• WHAT THIS TASK INVOLVES:
Search the listing below for the line with "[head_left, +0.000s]", then write out that line and every one after it exactly, without the pictures.
□ □ □ □ □ □ □
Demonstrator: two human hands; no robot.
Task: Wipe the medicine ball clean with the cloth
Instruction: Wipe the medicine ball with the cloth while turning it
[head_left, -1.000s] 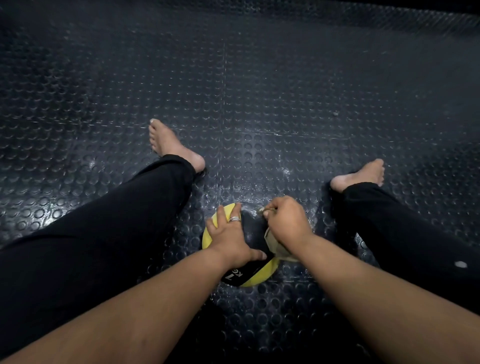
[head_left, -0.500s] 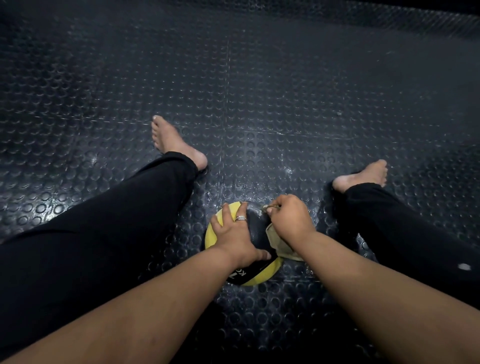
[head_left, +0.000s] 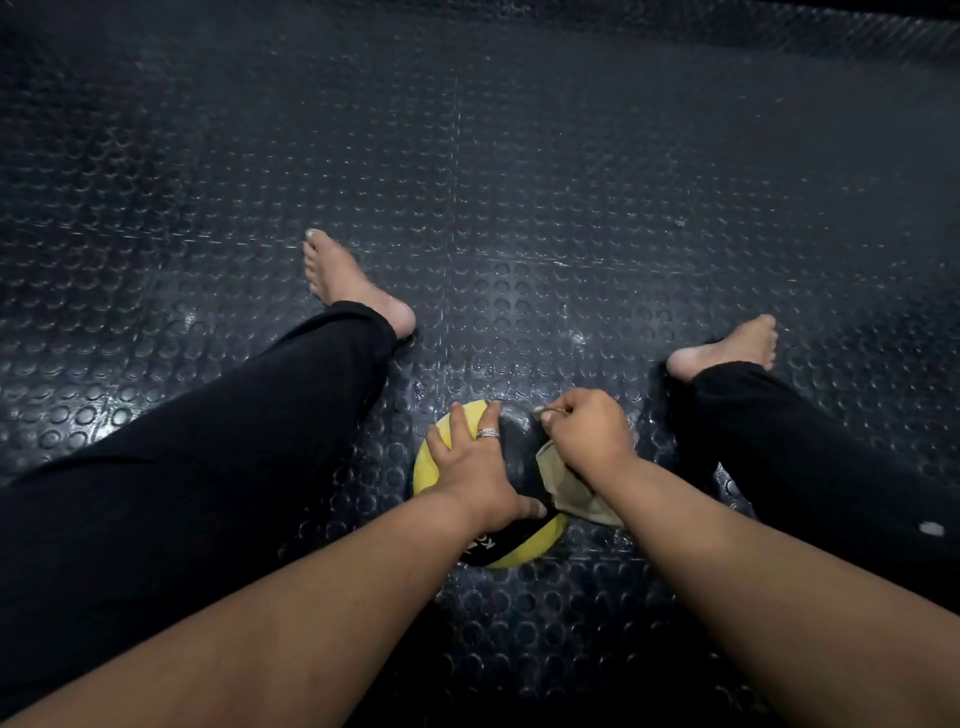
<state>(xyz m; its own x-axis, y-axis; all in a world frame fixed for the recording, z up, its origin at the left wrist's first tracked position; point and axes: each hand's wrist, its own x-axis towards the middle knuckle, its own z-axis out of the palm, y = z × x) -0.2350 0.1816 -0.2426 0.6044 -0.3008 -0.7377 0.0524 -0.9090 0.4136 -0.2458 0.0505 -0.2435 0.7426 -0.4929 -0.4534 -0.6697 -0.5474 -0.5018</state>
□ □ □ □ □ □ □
• SOLUTION TO THE EXERCISE:
[head_left, +0.000s] 
<state>(xyz m; its own x-axis, y-axis; all in a world frame fixed for the recording, z up, its origin at the left wrist's first tracked position; point and axes: each hand's wrist, its own x-axis towards the middle knuckle, its own z-axis out of the palm, y = z × x) -0.2350 0.1816 -0.2426 0.6044 -0.3008 -0.7377 0.0524 -0.9090 0.4136 -0.2458 0.0505 -0.2435 0.7426 -0.4929 -0.4534 -0.6697 -0.5474 -0.5018</state>

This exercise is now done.